We are also deploying new, IMAP servers as an intermediate step towards completely replacing our application server infrastructure. The IMAP servers we are currently deploying will improve IMAP performance while we complete the process of installing new, physical application servers that will replace both our current IMAP, POP, and web servers.
Some bumps in the road…
Some of our POP users started experiencing connection problems after being moved to the new storage servers. These users have now been moved back to the old storage servers until we resolve these problems. Update 13:00 CET 27.03.2014: This has probably been solved and we are waiting for feedback from everyone that was affected previously.
Additionally, the interaction between new storage, old storage and the new IMAP servers did not work exactly as predicted, so we rolled back the changes on Wednesday. We had done extensive testing over a long period of time before we deployed this solution, but with some differences (NIC, OS versions) We have now done further testing and will attempt deployment again shortly .
What we’re doing to resolve the problems
We have reviewed the process thus far in detail and uncovered the likely cause of the problems between the new and old servers. We are making the required system changes to ensure a smooth transition next time.
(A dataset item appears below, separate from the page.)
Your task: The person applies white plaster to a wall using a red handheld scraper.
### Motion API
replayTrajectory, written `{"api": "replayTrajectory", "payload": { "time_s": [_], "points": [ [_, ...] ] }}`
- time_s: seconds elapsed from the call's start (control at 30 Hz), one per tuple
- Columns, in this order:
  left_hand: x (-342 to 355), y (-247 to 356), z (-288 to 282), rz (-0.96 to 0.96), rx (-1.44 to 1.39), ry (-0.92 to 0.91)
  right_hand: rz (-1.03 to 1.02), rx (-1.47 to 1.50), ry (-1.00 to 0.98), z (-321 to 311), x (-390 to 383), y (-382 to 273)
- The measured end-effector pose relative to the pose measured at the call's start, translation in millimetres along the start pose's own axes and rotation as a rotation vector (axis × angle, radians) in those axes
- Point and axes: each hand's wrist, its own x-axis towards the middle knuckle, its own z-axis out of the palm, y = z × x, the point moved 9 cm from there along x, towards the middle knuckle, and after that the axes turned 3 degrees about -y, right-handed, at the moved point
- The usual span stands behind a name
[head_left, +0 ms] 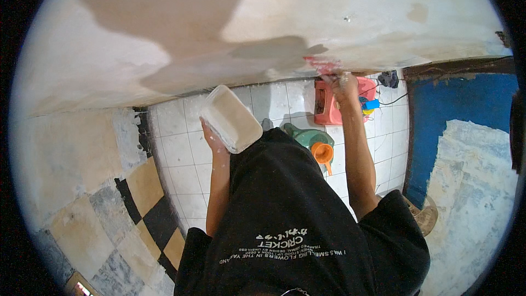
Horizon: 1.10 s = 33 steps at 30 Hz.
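My left hand (215, 138) grips the side of a rectangular tub (236, 123), tilted, with a pale cream inside and whitish smears on its rim and wall. White flecks speckle the fingers. Out to the right, my right hand (345, 86) is closed around a flat red scraper (322, 64), blurred by motion and streaked with white. The scraper is at the lower part of the patchy cream-white wall (329, 11); whether its edge touches the wall I cannot tell.
Below my right arm stands a pink plastic stool (327, 104) with a blue object (371, 104) on it. Nearer are a green container (309, 134) and an orange dipper (322, 153). A black cloth-like bundle (389, 79) and cables lie by the blue panel (455, 93). White tiles (183, 178) cover the floor.
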Motion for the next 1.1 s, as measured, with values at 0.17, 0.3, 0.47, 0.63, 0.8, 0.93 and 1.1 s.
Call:
{"api": "replayTrajectory", "payload": {
  "time_s": [0.17, 0.3, 0.47, 0.63, 0.8, 0.93, 1.1],
  "points": [
    [2.1, 4.1, 10.0, 0.0, -0.045, -0.028, 0.098, 0.163, 0.043, -56.4, 115.2, 91.4],
    [-1.1, 9.0, -13.5, 0.0, -0.024, 0.056, 0.048, 0.164, -0.124, -19.0, 134.1, 55.7],
    [-13.1, 14.6, -22.1, 0.051, -0.064, 0.1, -0.191, -0.743, -0.193, 27.4, 11.1, -31.5],
    [-21.9, 14.5, -26.3, 0.088, -0.021, 0.146, 0.239, -0.031, 0.121, -48.9, 80.7, 79.5],
    [-18.7, 16.3, -21.3, 0.097, 0.017, 0.094, -0.544, -1.072, -0.216, 18.7, 93.7, -23.1],
    [-19.8, 17.2, -36.4, 0.097, -0.002, 0.163, -0.252, -0.951, -0.301, 14.9, 23.0, -65.5],
    [-20.4, 19.1, -29.4, 0.106, -0.072, 0.114, -0.033, -0.249, -0.135, -45.1, 48.1, 8.7]
  ]
}}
We would like to apologize to those of you who have experienced connection problems with Runbox recently with IMAP and POP, and assure you that we, along with our team of system administrators, will work to resolve these problems over the next few days so that we can provide fast and reliable services to everyone who cares about online privacy, security and sustainable services.
We have gathered and analyzed data from the previous attempt at deploying the new servers and will make another attempt Wednesday (02.04.2014) morning CET, this time using a new set of virtualized servers. We will test new combinations of hardware and software between 8-10 AM CET until we have found the configuration that performs best. Meanwhile we have adjusted the configurations of the current IMAP servers to allow more concurrent connections and stop the connection errors some of our customers have seen throughout the day.
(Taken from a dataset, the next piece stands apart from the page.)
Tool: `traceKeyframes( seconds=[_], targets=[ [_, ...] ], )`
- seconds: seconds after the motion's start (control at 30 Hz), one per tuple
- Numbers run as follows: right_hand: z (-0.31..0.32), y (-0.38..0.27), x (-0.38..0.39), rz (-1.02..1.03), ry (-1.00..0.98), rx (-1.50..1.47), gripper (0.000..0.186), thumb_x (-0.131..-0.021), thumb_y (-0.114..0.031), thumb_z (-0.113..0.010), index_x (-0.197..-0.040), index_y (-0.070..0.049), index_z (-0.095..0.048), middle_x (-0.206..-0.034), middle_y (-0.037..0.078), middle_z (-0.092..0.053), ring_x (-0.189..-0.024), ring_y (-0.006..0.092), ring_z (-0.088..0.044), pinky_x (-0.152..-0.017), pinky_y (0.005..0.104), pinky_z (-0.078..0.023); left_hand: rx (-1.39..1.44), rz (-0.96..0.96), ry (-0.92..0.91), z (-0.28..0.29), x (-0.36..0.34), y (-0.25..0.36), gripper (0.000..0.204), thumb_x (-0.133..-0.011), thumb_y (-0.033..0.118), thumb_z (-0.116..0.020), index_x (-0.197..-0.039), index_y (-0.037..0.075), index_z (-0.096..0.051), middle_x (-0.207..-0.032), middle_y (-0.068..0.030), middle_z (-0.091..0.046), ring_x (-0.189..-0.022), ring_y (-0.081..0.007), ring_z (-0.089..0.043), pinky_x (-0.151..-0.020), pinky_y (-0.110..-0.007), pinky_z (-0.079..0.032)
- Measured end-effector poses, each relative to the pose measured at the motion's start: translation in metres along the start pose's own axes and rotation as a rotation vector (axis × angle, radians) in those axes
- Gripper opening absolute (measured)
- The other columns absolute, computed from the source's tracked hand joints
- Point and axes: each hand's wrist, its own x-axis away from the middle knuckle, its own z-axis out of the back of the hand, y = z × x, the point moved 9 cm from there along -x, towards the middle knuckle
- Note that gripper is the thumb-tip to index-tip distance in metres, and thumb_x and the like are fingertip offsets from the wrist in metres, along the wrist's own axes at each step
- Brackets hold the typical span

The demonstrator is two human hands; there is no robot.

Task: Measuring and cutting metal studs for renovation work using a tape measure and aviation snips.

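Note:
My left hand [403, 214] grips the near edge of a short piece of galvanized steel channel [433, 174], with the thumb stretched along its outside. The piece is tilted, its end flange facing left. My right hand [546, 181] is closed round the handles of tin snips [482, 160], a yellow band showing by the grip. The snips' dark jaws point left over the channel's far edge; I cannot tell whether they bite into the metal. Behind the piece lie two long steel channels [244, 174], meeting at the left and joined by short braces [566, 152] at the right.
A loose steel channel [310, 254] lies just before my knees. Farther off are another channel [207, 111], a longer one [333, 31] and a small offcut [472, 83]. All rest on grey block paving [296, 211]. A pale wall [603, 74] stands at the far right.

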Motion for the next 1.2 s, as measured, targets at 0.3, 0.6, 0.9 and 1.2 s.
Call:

Generally IMAP should now operate normally. Between 9 and 11 AM CET when we carry out configuration work with the new IMAP servers some users may experience intermittent connection problems. This work will ensure that the new servers perform at their optimum reliability when we complete their configuration.
The new IMAP servers have performed perfectly during our test phase while emulating a large number of users, but something causes them to slow down when communicating with the new ZFS based storage units. We are working systematically to eliminate the causes and are excited about offering this superior storage technology to all our customers.
After several days of testing we have narrowed down the problem to the new ZFS based storage units; not the IMAP servers as was indicated earlier. There are two main issues we are looking at and we expect to have a permanently deployed solution after a couple more days of work.
We plan to do the work outside of European and US business hours to avoid service disruptions for as many customers as possible. We are also looking at contingency plans in case this does not turn out as expected.
If you experience connection errors with Runbox IMAP, please contact Support as the symptoms can vary from account to account. We can then take steps to improve the situation for your account specifically.
We have confirmed that the problem with the new ZFS storage was related to deadlocks in certain NFS threads in its operating system. A patch for this error was recently released, and after applying this upgrade the server has been operating perfectly for a full working day.
We therefore believe the problem to be resolved. We will continue to monitor its performance closely over the next few days.
The plan is then to continue moving user accounts to the new ZFS storage and our new IMAP servers, which is likely to improve IMAP performance for all our customers.